Researchers will get an up-close look at three massive glaciers in an effort to achieve more accurate model projections for future sea level rise.
AUSTIN, Texas — Researchers from the University of Texas at Austin are set to launch a robotic exploration of three of Greenland’s glaciers to get a look at massive ice structures.
The mission is set for midsummer 2023 and will be the first time the glaciers, which make up the world’s second-largest ice sheet, are seen up close underwater.
However, the primary focus isn’t to look at the ice, but the moraines – or natural sand walls – that stabilize the sheet. The team’s findings could lead to more accurate projections for future rising sea levels.

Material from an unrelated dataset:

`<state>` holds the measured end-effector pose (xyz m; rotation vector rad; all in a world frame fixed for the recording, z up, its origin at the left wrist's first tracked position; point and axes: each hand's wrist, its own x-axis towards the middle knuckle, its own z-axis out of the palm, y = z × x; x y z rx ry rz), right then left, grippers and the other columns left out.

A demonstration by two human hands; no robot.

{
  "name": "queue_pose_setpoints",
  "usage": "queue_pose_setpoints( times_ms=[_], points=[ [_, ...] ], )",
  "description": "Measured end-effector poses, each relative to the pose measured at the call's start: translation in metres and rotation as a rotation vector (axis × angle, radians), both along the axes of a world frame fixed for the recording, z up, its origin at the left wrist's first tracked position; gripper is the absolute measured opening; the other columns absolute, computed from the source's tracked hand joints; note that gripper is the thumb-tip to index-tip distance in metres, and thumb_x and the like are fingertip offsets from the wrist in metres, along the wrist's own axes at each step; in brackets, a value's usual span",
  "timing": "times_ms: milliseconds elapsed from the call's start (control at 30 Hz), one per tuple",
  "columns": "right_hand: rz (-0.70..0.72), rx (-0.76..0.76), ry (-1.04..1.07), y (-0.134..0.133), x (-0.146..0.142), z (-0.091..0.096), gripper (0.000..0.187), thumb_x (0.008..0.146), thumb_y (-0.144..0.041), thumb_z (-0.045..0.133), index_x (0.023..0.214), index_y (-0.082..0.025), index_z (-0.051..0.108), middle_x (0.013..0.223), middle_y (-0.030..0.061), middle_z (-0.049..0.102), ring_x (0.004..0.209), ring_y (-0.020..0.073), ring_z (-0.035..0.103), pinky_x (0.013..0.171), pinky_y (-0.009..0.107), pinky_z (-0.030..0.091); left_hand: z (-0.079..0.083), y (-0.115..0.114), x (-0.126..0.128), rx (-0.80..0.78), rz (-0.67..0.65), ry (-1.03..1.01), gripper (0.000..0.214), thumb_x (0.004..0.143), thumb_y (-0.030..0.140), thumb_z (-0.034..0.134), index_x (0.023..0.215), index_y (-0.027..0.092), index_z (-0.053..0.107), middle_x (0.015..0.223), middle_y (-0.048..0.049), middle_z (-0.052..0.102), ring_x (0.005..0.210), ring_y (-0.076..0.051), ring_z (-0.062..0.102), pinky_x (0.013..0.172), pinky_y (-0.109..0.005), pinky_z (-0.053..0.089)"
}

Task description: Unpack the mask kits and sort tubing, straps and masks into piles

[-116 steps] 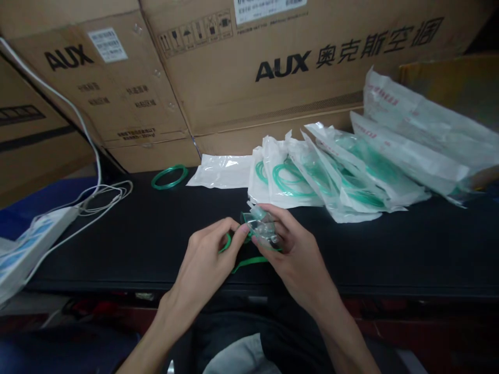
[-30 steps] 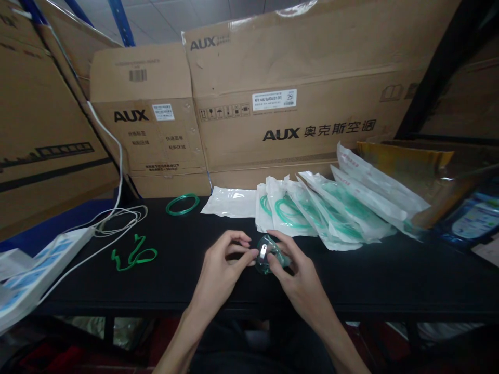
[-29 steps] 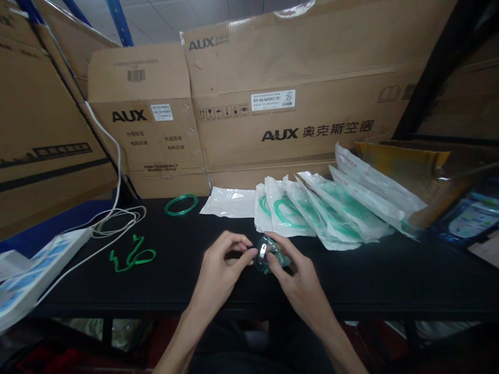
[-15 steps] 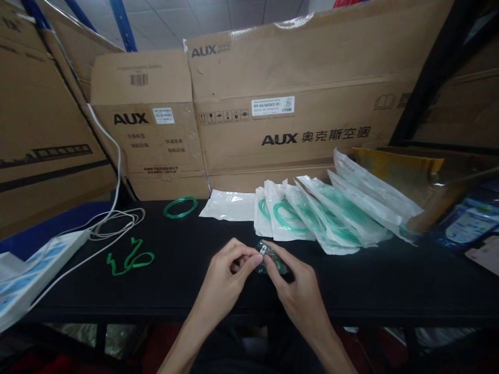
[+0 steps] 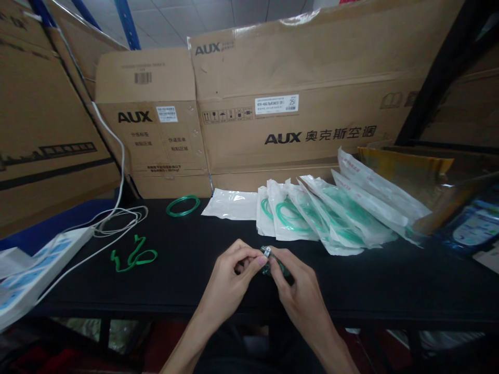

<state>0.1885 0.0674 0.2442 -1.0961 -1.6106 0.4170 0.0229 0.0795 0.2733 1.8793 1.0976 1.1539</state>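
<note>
Both my hands meet over the black table around a small see-through green oxygen mask (image 5: 266, 269), mostly hidden by my fingers. My left hand (image 5: 237, 267) pinches a small silver metal nose clip (image 5: 267, 251) between thumb and fingertips at the mask's top edge. My right hand (image 5: 294, 272) is closed around the mask's right side, its thumb near the clip. To the left lies a loose green elastic strap (image 5: 134, 255). Farther back rests a coil of green tubing (image 5: 183, 206).
Several clear-fronted white packets (image 5: 294, 213) with green tubing lean in a row behind my hands, beside a flat white pouch (image 5: 230, 204). A power strip (image 5: 47, 275) and white cable (image 5: 120, 223) lie at left. Cardboard boxes (image 5: 234, 150) wall the back of the black table (image 5: 175, 291).
The view has shifted slightly, so the background sits a little farther right. My hands keep their hold, and the metal clip looks turned and partly more covered by my fingers.
</note>
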Motion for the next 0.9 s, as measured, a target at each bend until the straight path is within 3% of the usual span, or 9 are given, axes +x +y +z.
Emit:
queue_pose_setpoints(
  times_ms=[133,233,300,367,467,567,700,800,900],
  points=[
    [-0.042,-0.060,0.039,0.001,0.001,-0.001,0.028,0.098,-0.030,0.052,0.112,-0.019,0.073,0.113,0.0113,0.077,0.105,0.0263,0.071,0.096,0.037,0.054,-0.001,0.001,0.000,0.026,-0.050,0.071,0.023,0.099,0.039,0.062,0.093,0.021,0.074,0.086,-0.0009,0.060,0.075,-0.014,0.055,0.066,-0.025,0.041],
    [0.029,-0.142,0.050,0.000,0.004,0.003,0.032,0.100,-0.035,0.050,0.113,-0.018,0.073,0.113,0.0110,0.077,0.100,0.0245,0.073,0.090,0.032,0.056,0.000,0.001,-0.002,0.098,0.012,0.133,0.018,0.097,0.038,0.066,0.101,0.021,0.072,0.098,-0.0024,0.063,0.077,-0.014,0.057,0.066,-0.025,0.045],
    [0.088,-0.178,0.056,0.001,0.007,0.003,0.034,0.100,-0.040,0.050,0.113,-0.019,0.073,0.113,0.0104,0.077,0.100,0.0243,0.073,0.088,0.030,0.057,0.003,0.000,-0.006,0.189,0.006,0.165,0.024,0.096,0.033,0.067,0.118,0.024,0.067,0.116,-0.0045,0.065,0.094,-0.017,0.061,0.079,-0.026,0.049],
    [0.137,-0.202,0.067,0.002,0.011,0.001,0.035,0.098,-0.044,0.053,0.111,-0.019,0.074,0.112,0.0100,0.077,0.104,0.0256,0.072,0.089,0.029,0.057,0.008,-0.001,-0.012,0.288,-0.092,0.225,0.032,0.098,0.027,0.065,0.130,0.028,0.064,0.130,-0.0036,0.066,0.114,-0.019,0.060,0.097,-0.029,0.046],
    [0.181,-0.243,0.094,0.007,0.014,-0.004,0.035,0.095,-0.049,0.058,0.108,-0.021,0.073,0.111,0.0095,0.077,0.108,0.0268,0.071,0.090,0.028,0.057,0.016,-0.003,-0.021,0.375,-0.177,0.331,0.035,0.094,0.030,0.069,0.129,0.030,0.066,0.130,-0.0004,0.071,0.123,-0.020,0.058,0.106,-0.033,0.041],
    [0.209,-0.297,0.133,0.008,0.014,-0.003,0.035,0.093,-0.053,0.059,0.107,-0.022,0.069,0.098,0.0072,0.077,0.092,0.0238,0.074,0.079,0.026,0.059,0.021,-0.005,-0.025,0.394,-0.156,0.381,0.041,0.087,0.037,0.077,0.126,0.029,0.068,0.127,-0.0006,0.073,0.120,-0.022,0.061,0.104,-0.034,0.041],
    [0.275,-0.335,0.125,0.006,0.015,0.001,0.033,0.094,-0.054,0.058,0.095,-0.023,0.068,0.075,0.0019,0.072,0.068,0.0180,0.069,0.061,0.021,0.057,0.019,-0.003,-0.027,0.361,-0.169,0.359,0.034,0.089,0.037,0.075,0.122,0.028,0.072,0.119,-0.0005,0.076,0.110,-0.019,0.066,0.100,-0.034,0.043],
    [0.302,-0.309,0.148,0.007,0.015,-0.001,0.031,0.087,-0.051,0.070,0.099,-0.023,0.073,0.092,0.0055,0.077,0.084,0.0218,0.075,0.073,0.022,0.061,0.015,0.001,-0.032,0.322,-0.153,0.277,0.033,0.089,0.036,0.075,0.121,0.027,0.074,0.115,-0.0028,0.078,0.106,-0.020,0.068,0.098,-0.034,0.047],
    [0.346,-0.319,0.178,0.010,0.014,-0.008,0.041,0.080,-0.045,0.078,0.114,-0.023,0.073,0.113,0.0094,0.077,0.102,0.0267,0.075,0.088,0.029,0.062,0.013,0.004,-0.039,0.292,-0.125,0.225,0.034,0.087,0.034,0.077,0.120,0.026,0.075,0.112,-0.0035,0.079,0.104,-0.020,0.069,0.096,-0.033,0.050]
  ],
)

“The big uncertainty in Greenland’s contribution to sea level rise is how fast the ice sheet is going to lose mass,” Ginny Catania, a professor at UT’s Jackson School of Geosciences who is leading the voyage, said in a release. “We know how much sea level is stored in the ice sheet, we know climate is warming and changing the ice sheet, but what we don’t know is the rate at which these glaciers will contribute to sea level rise.”
The mission will study three glaciers in Greenland that are in the path of warming Atlantic waters and yet have responded to climate change in different ways.

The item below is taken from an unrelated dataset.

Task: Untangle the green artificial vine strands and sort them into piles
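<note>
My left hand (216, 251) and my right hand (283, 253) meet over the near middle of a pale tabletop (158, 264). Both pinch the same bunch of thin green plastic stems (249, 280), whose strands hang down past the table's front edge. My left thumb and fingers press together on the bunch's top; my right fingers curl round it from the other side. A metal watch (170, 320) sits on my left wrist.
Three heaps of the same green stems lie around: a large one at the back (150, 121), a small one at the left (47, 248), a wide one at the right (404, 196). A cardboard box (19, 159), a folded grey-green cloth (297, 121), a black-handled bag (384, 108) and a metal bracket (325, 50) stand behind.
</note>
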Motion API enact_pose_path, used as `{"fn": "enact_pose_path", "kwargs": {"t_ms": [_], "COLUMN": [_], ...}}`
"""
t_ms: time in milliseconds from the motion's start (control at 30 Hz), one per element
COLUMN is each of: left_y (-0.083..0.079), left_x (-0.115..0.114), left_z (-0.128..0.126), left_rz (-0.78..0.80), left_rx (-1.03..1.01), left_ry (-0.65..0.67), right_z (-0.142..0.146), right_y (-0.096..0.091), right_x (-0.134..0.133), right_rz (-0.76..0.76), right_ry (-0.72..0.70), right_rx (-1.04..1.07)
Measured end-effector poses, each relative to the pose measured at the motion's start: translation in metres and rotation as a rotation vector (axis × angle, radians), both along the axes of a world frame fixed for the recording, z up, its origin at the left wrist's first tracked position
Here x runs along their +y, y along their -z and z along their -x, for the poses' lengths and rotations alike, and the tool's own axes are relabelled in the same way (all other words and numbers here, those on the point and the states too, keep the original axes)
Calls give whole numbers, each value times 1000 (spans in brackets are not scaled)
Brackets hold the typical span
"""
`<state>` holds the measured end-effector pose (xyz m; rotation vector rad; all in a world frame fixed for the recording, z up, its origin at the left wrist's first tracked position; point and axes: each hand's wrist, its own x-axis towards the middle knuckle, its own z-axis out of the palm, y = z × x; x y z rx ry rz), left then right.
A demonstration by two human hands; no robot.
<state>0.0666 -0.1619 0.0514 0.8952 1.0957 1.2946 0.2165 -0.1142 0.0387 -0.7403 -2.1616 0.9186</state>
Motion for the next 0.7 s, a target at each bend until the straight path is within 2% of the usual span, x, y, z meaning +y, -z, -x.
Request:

“They provide a nice test case for ideas about what’s building the moraines and how those processes may vary between location,” Catania said.

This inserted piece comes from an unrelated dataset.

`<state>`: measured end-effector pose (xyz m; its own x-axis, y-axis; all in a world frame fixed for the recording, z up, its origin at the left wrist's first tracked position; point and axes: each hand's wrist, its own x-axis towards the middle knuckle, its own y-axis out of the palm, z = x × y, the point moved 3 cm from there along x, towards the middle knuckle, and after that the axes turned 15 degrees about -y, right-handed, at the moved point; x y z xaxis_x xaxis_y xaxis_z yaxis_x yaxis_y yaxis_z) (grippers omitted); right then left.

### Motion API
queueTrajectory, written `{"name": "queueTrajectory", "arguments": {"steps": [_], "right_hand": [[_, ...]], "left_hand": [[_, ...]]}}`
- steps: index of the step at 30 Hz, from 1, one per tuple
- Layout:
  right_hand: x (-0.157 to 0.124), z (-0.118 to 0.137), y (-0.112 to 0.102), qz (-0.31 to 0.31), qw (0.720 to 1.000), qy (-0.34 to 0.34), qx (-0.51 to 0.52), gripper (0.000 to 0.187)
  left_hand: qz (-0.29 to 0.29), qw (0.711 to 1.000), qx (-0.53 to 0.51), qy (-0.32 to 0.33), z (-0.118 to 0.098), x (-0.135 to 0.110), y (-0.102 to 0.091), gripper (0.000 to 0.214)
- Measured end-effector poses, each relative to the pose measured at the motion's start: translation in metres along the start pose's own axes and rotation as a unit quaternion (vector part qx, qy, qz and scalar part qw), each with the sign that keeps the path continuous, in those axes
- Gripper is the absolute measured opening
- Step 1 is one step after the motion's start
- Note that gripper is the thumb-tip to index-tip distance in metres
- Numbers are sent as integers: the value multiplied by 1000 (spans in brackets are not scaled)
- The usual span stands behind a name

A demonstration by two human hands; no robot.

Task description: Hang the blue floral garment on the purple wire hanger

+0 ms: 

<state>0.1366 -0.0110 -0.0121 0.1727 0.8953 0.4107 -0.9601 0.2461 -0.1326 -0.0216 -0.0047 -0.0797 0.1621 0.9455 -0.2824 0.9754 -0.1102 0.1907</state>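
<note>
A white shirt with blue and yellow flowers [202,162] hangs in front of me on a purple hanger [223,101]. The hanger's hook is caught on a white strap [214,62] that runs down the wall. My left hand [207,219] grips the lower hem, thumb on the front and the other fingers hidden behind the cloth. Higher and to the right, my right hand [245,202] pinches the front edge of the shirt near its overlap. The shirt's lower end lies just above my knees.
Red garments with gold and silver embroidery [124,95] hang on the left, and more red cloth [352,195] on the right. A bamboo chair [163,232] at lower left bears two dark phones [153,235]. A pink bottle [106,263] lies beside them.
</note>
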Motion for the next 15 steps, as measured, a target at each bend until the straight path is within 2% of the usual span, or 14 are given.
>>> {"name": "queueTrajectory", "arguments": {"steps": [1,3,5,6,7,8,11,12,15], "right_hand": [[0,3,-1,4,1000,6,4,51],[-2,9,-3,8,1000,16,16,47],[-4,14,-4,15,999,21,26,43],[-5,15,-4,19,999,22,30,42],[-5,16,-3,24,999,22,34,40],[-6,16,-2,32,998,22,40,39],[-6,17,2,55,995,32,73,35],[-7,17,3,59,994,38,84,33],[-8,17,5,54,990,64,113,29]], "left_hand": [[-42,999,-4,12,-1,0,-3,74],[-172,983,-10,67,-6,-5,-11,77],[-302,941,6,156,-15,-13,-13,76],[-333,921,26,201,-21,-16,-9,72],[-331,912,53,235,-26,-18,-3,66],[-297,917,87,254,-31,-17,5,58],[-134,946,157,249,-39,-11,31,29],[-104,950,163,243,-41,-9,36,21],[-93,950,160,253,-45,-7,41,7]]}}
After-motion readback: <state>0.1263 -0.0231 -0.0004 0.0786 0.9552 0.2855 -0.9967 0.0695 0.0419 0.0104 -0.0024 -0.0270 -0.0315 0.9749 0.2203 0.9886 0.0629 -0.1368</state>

A remotely operated vehicle engineered by the Woods Hole Oceanographic Institution (WHOI) made to survive ice-covered seas, Nereid Under Ice (NUI), will approach the glaciers and retrieve data and samples from the underwater environment.
NUI will maneuver toward each glacier, mapping the seafloor topography as is makes its way. Operators on a nearby ship will remotely guide the robot’s arm to retrieve sediment cores from the moraines. It will also grab samples from sediment plumes jetting from under the glaciers.
Mike Jakuba, a senior engineer with WHOI, said the mission will help scientists understand the link between the world’s oceans and ice sheets.
“With NUI, the vision from the beginning was to provide a system that would project human presence into environments like this that demand greater access if we’re going to get a better handle on how the planet is changing,” Jakuba said.